Moody's estima alta de 9% no lucro de setor de carnes da América Latina em 2018

EXPOMEAT 2021 A agência de classificação de risco Moody's Investors Service considera que as perspectivas para a indústria de proteína animal da América Latina em 2018 são positivas, com...

A agência de classificação de risco Moody's Investors Service considera que as perspectivas para a indústria de proteína animal da América Latina em 2018 são positivas, com expectativa de aumento nos lucros, câmbio mais estável e demanda mais forte, segundo estudo divulgado na terça-feira (12).

“A agência de ratings espera que o lucro operacional do setor de proteína (na América Latina) cresça acima de 9% em 2018”, disse a agência.

O aumento da disponibilidade de animais para abate e o crescimento da demanda, com recuperação dos volumes de vendas de carnes e de preços, tendem a beneficiar a indústria de proteína animal.

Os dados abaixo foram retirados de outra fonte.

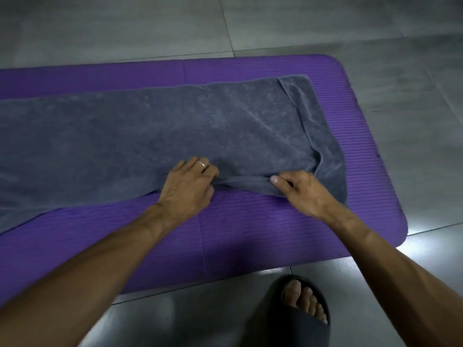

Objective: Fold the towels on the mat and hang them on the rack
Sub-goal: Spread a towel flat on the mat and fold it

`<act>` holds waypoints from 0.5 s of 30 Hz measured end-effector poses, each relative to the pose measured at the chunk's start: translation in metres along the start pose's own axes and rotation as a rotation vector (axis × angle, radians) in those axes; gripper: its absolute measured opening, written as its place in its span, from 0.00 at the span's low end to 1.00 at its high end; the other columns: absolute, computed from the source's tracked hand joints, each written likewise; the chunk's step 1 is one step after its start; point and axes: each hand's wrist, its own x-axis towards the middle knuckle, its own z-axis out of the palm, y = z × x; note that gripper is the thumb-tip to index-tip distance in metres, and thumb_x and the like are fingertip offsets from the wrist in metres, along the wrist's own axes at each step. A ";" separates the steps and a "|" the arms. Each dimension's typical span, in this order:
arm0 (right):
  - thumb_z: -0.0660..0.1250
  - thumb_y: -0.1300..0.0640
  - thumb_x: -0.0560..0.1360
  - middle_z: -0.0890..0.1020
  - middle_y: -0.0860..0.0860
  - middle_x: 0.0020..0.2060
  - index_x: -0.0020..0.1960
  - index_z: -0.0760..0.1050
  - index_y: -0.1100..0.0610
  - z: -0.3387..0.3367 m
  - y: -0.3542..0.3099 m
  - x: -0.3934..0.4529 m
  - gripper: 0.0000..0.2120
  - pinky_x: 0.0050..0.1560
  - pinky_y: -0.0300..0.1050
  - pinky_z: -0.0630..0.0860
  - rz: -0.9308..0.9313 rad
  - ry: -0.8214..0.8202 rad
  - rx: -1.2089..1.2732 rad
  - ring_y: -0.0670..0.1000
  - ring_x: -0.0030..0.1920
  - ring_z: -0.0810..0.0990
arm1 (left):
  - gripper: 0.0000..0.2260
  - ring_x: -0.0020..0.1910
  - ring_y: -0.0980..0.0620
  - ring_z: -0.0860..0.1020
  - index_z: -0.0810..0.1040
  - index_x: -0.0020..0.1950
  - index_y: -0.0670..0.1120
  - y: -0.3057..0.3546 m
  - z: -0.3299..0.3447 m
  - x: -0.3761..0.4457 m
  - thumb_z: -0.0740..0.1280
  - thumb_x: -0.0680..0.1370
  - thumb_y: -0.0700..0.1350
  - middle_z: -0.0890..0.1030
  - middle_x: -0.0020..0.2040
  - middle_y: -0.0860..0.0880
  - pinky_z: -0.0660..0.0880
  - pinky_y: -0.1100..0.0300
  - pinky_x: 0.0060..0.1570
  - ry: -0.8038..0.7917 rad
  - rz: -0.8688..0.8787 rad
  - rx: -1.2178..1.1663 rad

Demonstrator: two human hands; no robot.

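- Towel [155, 136]: grey, spread lengthwise on mat [250, 236], running off the view's left edge; right end already doubled back, a lower layer showing beyond it.
- Near edge bunched into a ridge between the two hands.
- Left hand [190, 186]: fingers curled, pinching near edge; ring [202, 164] on one finger.
- Right hand [298, 189]: thumb and curled fingers gripping same edge, close to right corner.
- Step judged: folding stage, early; near edge gathered for a lengthwise fold.
- Next move judged to call for: lifting edge evenly, carrying to far edge, matching corners.
- Rack: not in view.
- Beyond: grey floor tiles [400, 96]; slippered foot [304, 303] just off mat.
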 end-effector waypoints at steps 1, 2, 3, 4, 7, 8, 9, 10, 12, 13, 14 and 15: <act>0.60 0.49 0.80 0.67 0.42 0.25 0.29 0.62 0.48 -0.002 0.005 -0.004 0.21 0.38 0.40 0.66 -0.030 0.008 -0.039 0.41 0.27 0.68 | 0.09 0.40 0.45 0.78 0.80 0.45 0.44 -0.002 -0.009 -0.004 0.68 0.66 0.40 0.78 0.41 0.47 0.74 0.54 0.38 0.006 0.075 0.012; 0.60 0.49 0.80 0.67 0.41 0.26 0.29 0.61 0.47 -0.001 0.011 -0.009 0.21 0.40 0.43 0.68 -0.052 0.012 -0.083 0.42 0.29 0.70 | 0.10 0.39 0.45 0.78 0.81 0.45 0.44 -0.005 -0.016 -0.012 0.68 0.65 0.39 0.79 0.40 0.47 0.75 0.54 0.36 -0.013 0.153 0.025; 0.60 0.48 0.80 0.68 0.41 0.28 0.30 0.61 0.46 0.003 0.016 -0.015 0.20 0.41 0.47 0.71 -0.061 0.018 -0.118 0.46 0.32 0.73 | 0.10 0.36 0.46 0.78 0.81 0.44 0.44 -0.010 -0.024 -0.022 0.69 0.63 0.38 0.79 0.38 0.47 0.75 0.55 0.34 -0.051 0.209 0.040; 0.60 0.47 0.80 0.70 0.42 0.30 0.31 0.63 0.46 0.008 0.019 -0.021 0.19 0.42 0.51 0.73 -0.064 0.036 -0.150 0.52 0.36 0.77 | 0.11 0.33 0.46 0.78 0.80 0.42 0.44 -0.017 -0.028 -0.032 0.71 0.61 0.36 0.79 0.36 0.48 0.74 0.56 0.31 -0.094 0.241 0.053; 0.57 0.43 0.77 0.78 0.52 0.38 0.35 0.77 0.54 0.030 0.018 -0.029 0.20 0.40 0.56 0.77 -0.070 0.100 -0.401 0.60 0.44 0.79 | 0.13 0.28 0.47 0.77 0.78 0.38 0.45 -0.045 -0.039 -0.064 0.74 0.57 0.35 0.77 0.31 0.49 0.68 0.61 0.23 -0.293 0.262 0.124; 0.59 0.44 0.76 0.79 0.54 0.41 0.38 0.80 0.56 0.036 0.013 -0.028 0.19 0.41 0.55 0.77 -0.043 0.070 -0.499 0.61 0.46 0.79 | 0.14 0.28 0.48 0.77 0.77 0.38 0.46 -0.055 -0.041 -0.073 0.75 0.57 0.36 0.77 0.31 0.50 0.65 0.62 0.22 -0.340 0.280 0.174; 0.63 0.45 0.74 0.80 0.55 0.44 0.40 0.81 0.57 0.039 0.004 -0.026 0.17 0.45 0.55 0.75 0.004 0.041 -0.583 0.61 0.49 0.79 | 0.14 0.28 0.49 0.77 0.78 0.38 0.47 -0.064 -0.042 -0.081 0.76 0.56 0.37 0.77 0.32 0.51 0.62 0.63 0.22 -0.379 0.300 0.219; 0.66 0.45 0.72 0.80 0.56 0.46 0.41 0.82 0.57 0.042 -0.006 -0.025 0.15 0.49 0.54 0.73 0.055 0.018 -0.657 0.60 0.51 0.78 | 0.15 0.29 0.49 0.77 0.78 0.39 0.47 -0.074 -0.042 -0.087 0.76 0.56 0.38 0.77 0.33 0.50 0.61 0.63 0.23 -0.386 0.312 0.245; 0.64 0.42 0.66 0.79 0.56 0.47 0.45 0.81 0.56 0.051 -0.030 -0.024 0.19 0.50 0.53 0.71 0.050 0.046 -0.756 0.60 0.51 0.77 | 0.18 0.31 0.46 0.78 0.79 0.41 0.44 -0.096 -0.045 -0.094 0.77 0.53 0.39 0.78 0.36 0.47 0.67 0.61 0.24 -0.337 0.284 0.256; 0.61 0.40 0.64 0.78 0.56 0.46 0.47 0.79 0.56 0.060 -0.048 -0.024 0.23 0.48 0.54 0.71 0.003 0.065 -0.749 0.60 0.49 0.77 | 0.20 0.34 0.44 0.78 0.79 0.44 0.43 -0.107 -0.046 -0.097 0.77 0.54 0.40 0.78 0.39 0.45 0.71 0.58 0.28 -0.323 0.241 0.274; 0.60 0.39 0.63 0.77 0.56 0.46 0.50 0.77 0.55 0.072 -0.068 -0.024 0.25 0.47 0.54 0.72 -0.065 0.081 -0.710 0.60 0.49 0.76 | 0.22 0.37 0.43 0.78 0.79 0.47 0.43 -0.117 -0.049 -0.100 0.77 0.54 0.42 0.78 0.41 0.44 0.72 0.55 0.32 -0.326 0.195 0.304; 0.61 0.39 0.63 0.76 0.55 0.48 0.54 0.76 0.55 0.088 -0.089 -0.022 0.27 0.47 0.53 0.72 -0.140 0.086 -0.661 0.60 0.50 0.76 | 0.22 0.40 0.42 0.77 0.78 0.49 0.43 -0.126 -0.051 -0.106 0.76 0.57 0.43 0.78 0.43 0.44 0.72 0.53 0.36 -0.338 0.152 0.323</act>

A Moody's acrescenta que o preço de bois para abate deve continuar alto, diante da esperada elevação da demanda por carnes em 2018.

As margens do setor de carne de aves no ano que vem devem ser maiores que as registradas em 2017, já que a indústria não estará mais influenciada pela alta nos preços de milho verificada no ano passado e que ainda elevou custos de produção no primeiro semestre deste ano.

“Os mercados de exportações ainda apresentam oportunidades de crescimento para carne bovina e de frango, com continuada demanda por parte da Ásia e do Oriente Médio”, segundo analistas da Moody's.

No caso da carne bovina, a demanda global pelo produto continua em crescimento sustentado, refletindo aumento da urbanização, da renda e da população, sendo que a China continuará um importante mercado a liderar esta alta.

Mas a elevação do escrutínio de países importadores em relação aos produtos brasileiros, após a Operação Carne Fraca neste ano, tende a atrasar a curva de crescimento das vendas para os EUA e a potencial abertura de novos mercados.

A Moody's também projeta recuperação na demanda do mercado doméstico brasileiro em 2018, o que permitirá aos frigoríficos repassarem custos aos produtos.